All the wizards started shoving and grabbing again. Each time a different wizard seized the spoon, the night terror changed: it became a dragon, a brushfire, a train engine, and an oversize poodle. For a few confusing moments, it seemed to be a melon. “What’s that?” Vivien shrieked at the short and warty wizard, who was holding the spoon.

The short and warty wizard sighed. “I was trying for antelope.”

The spoon moved on. The night terror became a winged jellyfish, a steaming volcano, a moth loping in broad circles toward the sliver of moon. (“Stop that, Petronella!” everyone shouted.) Pettifog skirted the edge of the crowd, urging the wizards to please come back to the dining room, or at least to mind the broken glass and crockery. Marigold squeezed her way to the stove to set the porridge pot upright, but after that, she didn’t know what to do. She couldn’t get close to the wooden spoon herself; there were too many grown-up wizards in the way. And when she looked out the window again, she saw the royal magician trying another spell on the night terror. Blue sparks flew from her pouch this time, and the night terror flinched. The wizards booed.

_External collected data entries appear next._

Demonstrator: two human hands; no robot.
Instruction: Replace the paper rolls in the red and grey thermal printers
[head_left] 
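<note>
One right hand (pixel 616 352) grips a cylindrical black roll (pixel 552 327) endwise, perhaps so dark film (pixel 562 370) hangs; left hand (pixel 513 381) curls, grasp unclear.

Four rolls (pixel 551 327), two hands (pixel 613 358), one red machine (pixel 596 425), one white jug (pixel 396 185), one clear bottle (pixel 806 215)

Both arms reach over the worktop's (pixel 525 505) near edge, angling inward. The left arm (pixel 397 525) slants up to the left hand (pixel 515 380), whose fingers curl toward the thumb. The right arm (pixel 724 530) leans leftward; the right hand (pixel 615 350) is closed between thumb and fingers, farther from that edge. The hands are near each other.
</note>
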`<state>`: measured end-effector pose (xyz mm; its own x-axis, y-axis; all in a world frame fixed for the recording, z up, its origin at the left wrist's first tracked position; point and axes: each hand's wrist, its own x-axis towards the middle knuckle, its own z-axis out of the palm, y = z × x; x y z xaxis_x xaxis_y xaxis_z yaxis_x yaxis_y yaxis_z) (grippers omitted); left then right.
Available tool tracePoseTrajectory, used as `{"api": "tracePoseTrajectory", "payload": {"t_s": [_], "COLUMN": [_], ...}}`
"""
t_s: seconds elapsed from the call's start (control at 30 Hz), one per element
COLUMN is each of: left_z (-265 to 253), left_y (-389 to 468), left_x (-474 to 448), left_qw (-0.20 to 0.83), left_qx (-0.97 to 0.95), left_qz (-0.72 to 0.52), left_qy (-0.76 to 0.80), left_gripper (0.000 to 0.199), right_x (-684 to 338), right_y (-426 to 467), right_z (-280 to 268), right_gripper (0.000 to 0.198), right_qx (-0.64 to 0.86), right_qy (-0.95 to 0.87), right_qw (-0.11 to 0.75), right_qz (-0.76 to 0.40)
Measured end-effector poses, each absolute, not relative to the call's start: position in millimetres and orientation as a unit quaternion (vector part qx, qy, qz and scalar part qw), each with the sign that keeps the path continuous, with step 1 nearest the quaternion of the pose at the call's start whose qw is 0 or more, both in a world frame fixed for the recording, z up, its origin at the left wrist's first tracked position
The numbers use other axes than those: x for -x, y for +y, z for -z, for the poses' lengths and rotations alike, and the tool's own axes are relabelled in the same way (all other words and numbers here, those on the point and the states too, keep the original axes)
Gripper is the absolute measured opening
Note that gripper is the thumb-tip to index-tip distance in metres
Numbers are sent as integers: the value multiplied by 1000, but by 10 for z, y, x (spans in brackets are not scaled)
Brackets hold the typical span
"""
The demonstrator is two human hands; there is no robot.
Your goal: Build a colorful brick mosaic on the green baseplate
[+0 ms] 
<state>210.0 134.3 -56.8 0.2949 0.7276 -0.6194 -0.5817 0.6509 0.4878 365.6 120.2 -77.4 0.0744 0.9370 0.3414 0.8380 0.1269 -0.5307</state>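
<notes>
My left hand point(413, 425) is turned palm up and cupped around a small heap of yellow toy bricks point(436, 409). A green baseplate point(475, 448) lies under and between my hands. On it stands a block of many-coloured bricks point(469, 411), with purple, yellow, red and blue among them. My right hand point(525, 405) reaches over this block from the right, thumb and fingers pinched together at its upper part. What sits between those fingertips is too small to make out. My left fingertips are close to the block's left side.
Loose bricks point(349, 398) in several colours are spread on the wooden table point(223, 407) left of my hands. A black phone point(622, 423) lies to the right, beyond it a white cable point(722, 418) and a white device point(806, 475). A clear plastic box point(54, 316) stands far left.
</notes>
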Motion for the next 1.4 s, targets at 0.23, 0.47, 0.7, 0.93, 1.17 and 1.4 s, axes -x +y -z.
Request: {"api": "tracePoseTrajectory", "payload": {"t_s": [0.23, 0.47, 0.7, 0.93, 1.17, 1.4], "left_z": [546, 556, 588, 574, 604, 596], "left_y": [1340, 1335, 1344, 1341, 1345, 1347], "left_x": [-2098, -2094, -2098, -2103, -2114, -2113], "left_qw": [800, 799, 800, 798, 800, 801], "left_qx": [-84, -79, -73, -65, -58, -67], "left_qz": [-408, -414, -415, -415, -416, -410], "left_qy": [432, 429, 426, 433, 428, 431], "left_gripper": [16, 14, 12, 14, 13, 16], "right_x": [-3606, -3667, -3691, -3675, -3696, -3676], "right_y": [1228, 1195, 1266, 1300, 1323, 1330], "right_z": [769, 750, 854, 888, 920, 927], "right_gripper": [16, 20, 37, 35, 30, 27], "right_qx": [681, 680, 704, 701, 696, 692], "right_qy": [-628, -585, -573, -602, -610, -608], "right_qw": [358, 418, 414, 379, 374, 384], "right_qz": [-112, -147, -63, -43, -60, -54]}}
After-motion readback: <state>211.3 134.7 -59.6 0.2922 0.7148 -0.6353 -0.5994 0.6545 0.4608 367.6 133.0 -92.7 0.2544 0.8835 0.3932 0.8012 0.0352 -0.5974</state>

Collin picked his way through the mess to Marigold’s side. “Who do you think is winning?”

“I have no idea.” Marigold sat down helplessly in a kitchen chair. She didn’t like the wizards’ jeers and jostles any more than she liked Rosalind’s impeccable sweetness. “I wouldn’t mind if a crococeros dragged them all away.”

The royal magician had pushed the night terror halfway back to the moat, and the scent of good magic, like honeysuckle after rain, wafted in through the broken window. The Twice-Times Witch, who’d nodded off again, twitched her nose and opened her eyes.

“What a repulsive stench,” she said.

Her voice wasn’t loud, or particularly strong, but it rose above the shrieks and clatters as distinctly as if she’d been talking in Marigold’s ear. At the sound of it, all the other wizards went quiet. Even Pettifog seemed at a loss for words.

“Fetch me the control,” the Twice-Times Witch said to her imps. The sharp-toothed wizard, who was holding the wooden spoon just then, handed it over without an argument. “Thank you, dear,” said the witch. “Let’s put this matter to rest.”

Flicking her wrist again and again, the Twice-Times Witch used the spoon to make neat little circles in the air. Outside, the night terror gathered itself into a tall, thin cloud. Then the cloud started to spin.

“Faster, I think,” the Twice-Times Witch muttered. Flick, flick, flick, went the wooden spoon. The spinning cloud became a cyclone. It was as tall as the fortress now, crackling with lightning, and its wind would have sent Pettifog flying out the window if Collin hadn’t lunged forward to catch him. But the riders from Imbervale were in even more danger. The cyclone snuffed out their torches and tugged their swords from their hands. It tore the royal magician’s spell pouch from her waist and very nearly took the royal magician along with it. Rosalind had to grab on to the ends of the magician’s robes to keep her on her horse. Then Rosalind shouted something that Marigold couldn’t hear, and all six riders broke into a gallop. They raced across the clearing. Behind them sped the cyclone, tugging at the horses’ tails and uprooting whatever lay in its path.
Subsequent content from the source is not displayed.